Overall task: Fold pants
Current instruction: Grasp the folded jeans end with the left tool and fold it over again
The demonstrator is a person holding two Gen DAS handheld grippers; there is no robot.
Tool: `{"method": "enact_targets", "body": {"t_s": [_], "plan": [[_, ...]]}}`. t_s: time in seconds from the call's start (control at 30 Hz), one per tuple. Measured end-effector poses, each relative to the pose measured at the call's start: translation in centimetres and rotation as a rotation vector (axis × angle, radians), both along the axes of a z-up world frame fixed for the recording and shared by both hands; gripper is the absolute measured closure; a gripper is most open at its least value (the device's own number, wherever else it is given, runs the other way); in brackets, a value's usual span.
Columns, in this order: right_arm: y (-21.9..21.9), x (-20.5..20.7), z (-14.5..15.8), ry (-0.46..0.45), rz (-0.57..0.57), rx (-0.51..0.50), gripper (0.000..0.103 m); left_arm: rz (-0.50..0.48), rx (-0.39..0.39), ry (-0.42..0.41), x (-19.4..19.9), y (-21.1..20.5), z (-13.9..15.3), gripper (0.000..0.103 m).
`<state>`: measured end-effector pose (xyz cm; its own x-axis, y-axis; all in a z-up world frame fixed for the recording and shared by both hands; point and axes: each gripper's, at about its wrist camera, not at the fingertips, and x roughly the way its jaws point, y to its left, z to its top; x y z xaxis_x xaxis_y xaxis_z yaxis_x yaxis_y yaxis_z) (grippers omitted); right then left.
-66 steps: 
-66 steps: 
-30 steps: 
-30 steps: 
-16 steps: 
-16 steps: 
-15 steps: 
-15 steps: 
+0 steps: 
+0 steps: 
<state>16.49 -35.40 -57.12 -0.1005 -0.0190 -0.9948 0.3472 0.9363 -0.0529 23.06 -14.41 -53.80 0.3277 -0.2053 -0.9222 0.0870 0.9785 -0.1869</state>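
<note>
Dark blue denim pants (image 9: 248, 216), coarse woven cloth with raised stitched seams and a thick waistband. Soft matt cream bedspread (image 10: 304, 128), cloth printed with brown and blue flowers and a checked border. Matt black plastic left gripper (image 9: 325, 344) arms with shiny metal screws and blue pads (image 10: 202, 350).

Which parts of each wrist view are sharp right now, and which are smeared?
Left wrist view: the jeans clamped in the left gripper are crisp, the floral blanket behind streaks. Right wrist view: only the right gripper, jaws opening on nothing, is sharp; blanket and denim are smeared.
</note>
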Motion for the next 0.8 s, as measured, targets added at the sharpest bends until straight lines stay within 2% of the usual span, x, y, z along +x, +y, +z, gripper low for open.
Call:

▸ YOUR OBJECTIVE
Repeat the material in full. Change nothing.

▸ TASK ANSWER
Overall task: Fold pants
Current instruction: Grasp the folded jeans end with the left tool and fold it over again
The demonstrator is a person holding two Gen DAS handheld grippers; there is no robot.
Tool: `{"method": "enact_targets", "body": {"t_s": [_], "plan": [[_, ...]]}}`. t_s: time in seconds from the call's start (control at 30 Hz), one per tuple. Measured end-effector poses, each relative to the pose measured at the call's start: translation in centimetres and rotation as a rotation vector (axis × angle, radians), both along the axes of a z-up world frame fixed for the recording and shared by both hands; gripper is the absolute measured closure; a gripper is most open at its least value (the device's own number, wherever else it is given, runs the other way); in brackets, a value's usual span.
Columns, in this order: right_arm: y (-21.9..21.9), x (-20.5..20.7), z (-14.5..15.8), ry (-0.46..0.45), rz (-0.57..0.57), rx (-0.51..0.50), gripper (0.000..0.103 m); left_arm: rz (-0.50..0.48), rx (-0.39..0.39), ry (-0.42..0.41), x (-19.4..19.9), y (-21.1..20.5), z (-13.9..15.3), gripper (0.000..0.103 m).
`<state>`: measured end-effector pose (xyz cm; its own x-axis, y-axis; all in a z-up world frame fixed for the recording and shared by both hands; point and axes: each gripper's, at about its wrist camera, not at the fingertips, and x roughly the way its jaws point, y to its left, z to its top; x y z xaxis_x xaxis_y xaxis_z yaxis_x yaxis_y yaxis_z) (grippers omitted); right then left.
-66 steps: 
-66 steps: 
-30 steps: 
-30 steps: 
-16 steps: 
-16 steps: 
-15 steps: 
-15 steps: 
+0 steps: 
+0 steps: 
<state>16.49 -35.40 -57.12 -0.1005 -0.0190 -0.9948 0.3472 0.9363 -0.0529 23.06 -14.41 -53.80 0.3277 -0.2053 -0.9222 0.0870 0.9785 -0.1869</state>
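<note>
Dark blue denim pants (image 9: 248, 216), coarse woven cloth with raised stitched seams and a thick waistband. Soft matt cream bedspread (image 10: 304, 128), cloth printed with brown and blue flowers and a checked border. Matt black plastic left gripper (image 9: 325, 344) arms with shiny metal screws and blue pads (image 10: 202, 350).

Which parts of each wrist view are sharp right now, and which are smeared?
Left wrist view: the jeans clamped in the left gripper are crisp, the floral blanket behind streaks. Right wrist view: only the right gripper, jaws opening on nothing, is sharp; blanket and denim are smeared.
</note>
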Motion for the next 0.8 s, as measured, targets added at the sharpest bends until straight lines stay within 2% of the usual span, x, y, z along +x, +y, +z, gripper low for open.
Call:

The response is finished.